EXCLUSIVE
St Jerome's Laneway Festival, which has approval to increase capacity in seven of the eight cities it will visit in 2014, faces its only refusal at the hands of Leichhardt Council.
Another day, another drama for the besieged music festival sector.
One of Australia's few expanding music festivals, the hipster-focused St Jerome's Laneway event, could find its ambitions thwarted in Sydney by conservation group Friends of Callan Park, despite having the nod from the NSW Police.
The festival, which has approval to increase capacity in seven of the eight cities (in three countries) it will visit in 2014, faces its only refusal at the hands of Leichhardt Council on Tuesday over the existing site, in the grounds of the Sydney College of the Arts.
Organisers have lodged a development application to increase its maximum attendance from 8000 to 12,500 fans for the Sunday February 2, 2014 event. Headline acts confirmed include Kiwi pop sensation Lorde, the rising American sister act Haim, rapper Earl Sweatshirt and Jamie from The xx, alongside Australian bands The Jezabels and Jagwar Ma.
Four of Leichhardt Council's 12 councillors are believed to be members of Friends of Callan Park, although the group's spokesman Hall Greenland says it does not instruct members on how to vote.
Mr Greenland says he has no problem with the festival staying in the park, with an audience capped at 8000 – otherwise it should find a new home.
"The key is the size of the event, it's growing and it's obviously very popular so good luck to the musicians and the promoters but there has to be a question as to whether Callan Park is a suitable venue for 12,500 people. There are other music venues around that are not considered heritage landscapes that are probably more suitable."
"Parts [of the park] like the Sunken Gardens are very fragile... that in particular is something that 12,500 fans would put at risk. That is the size of [a crowd in the] Entertainment Centre."

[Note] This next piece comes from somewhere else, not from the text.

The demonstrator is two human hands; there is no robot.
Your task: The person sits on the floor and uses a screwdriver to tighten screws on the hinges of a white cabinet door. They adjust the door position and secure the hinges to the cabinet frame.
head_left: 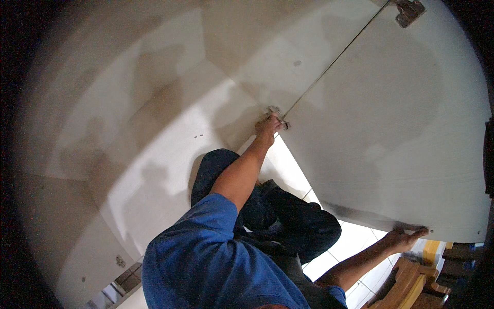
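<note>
My left hand (pixel 267 127) has its fingers closed at a metal hinge (pixel 285 124) on the inner corner of a pale door panel (pixel 391 165); exactly what the fingertips grip is partly hidden. My right hand (pixel 404 240) holds the panel's lower edge at the bottom right, thumb and fingers around it. A second metal hinge (pixel 407 13) sits on the panel's seam at the top right. Around my left arm are the pale inner walls (pixel 154 118) of a cabinet-like space, with shadows across them.
My folded legs (pixel 303 226) in dark trousers are between my arms. White floor tiles (pixel 327 262) show beneath the panel. Wooden pieces (pixel 404 288) lie at the lower right beside my right forearm. A small metal fitting (pixel 121 261) is on the lower-left wall, near a gap.
</note>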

But Danny Rogers, St Jerome's Laneway Festival co-promoter, says he's taken all the same steps as those that were successful in Detroit, Singapore, Auckland, Melbourne, Brisbane, Adelaide and Fremantle. Melbourne's Footscray Community Arts Centre has the largest Laneway attendance and will grow from 12,000 this year to 15,000 in 2014.
"I don't really know what all the commotion is about [in Sydney]," Mr Rogers told Fairfax Media.
"We've had an independent assessment commissioned [for the increase], we've got the approval of the NSW Police and the Sydney College of the Arts [whose grounds host the festival] and a lot of support from its Dean, Colin Rhodes. To suddenly have a small minority of people say you need a smaller capacity makes zero sense.
"I have no interest in being oversubscribed – that would work against us and compromise the festival's integrity."
The main changes on site would involve pushing the main stage back towards Balmain Road and increasing the numbers of food stalls, bars and toilets.
Mr Rogers says if the capacity increase is knocked back by Leichhardt Council, Laneway would probably still go ahead in Callan Park, at least in 2014.
"That would be tremendously disappointing and a shame because people have fallen in love with the space [but] we'd have to consider our options for future events."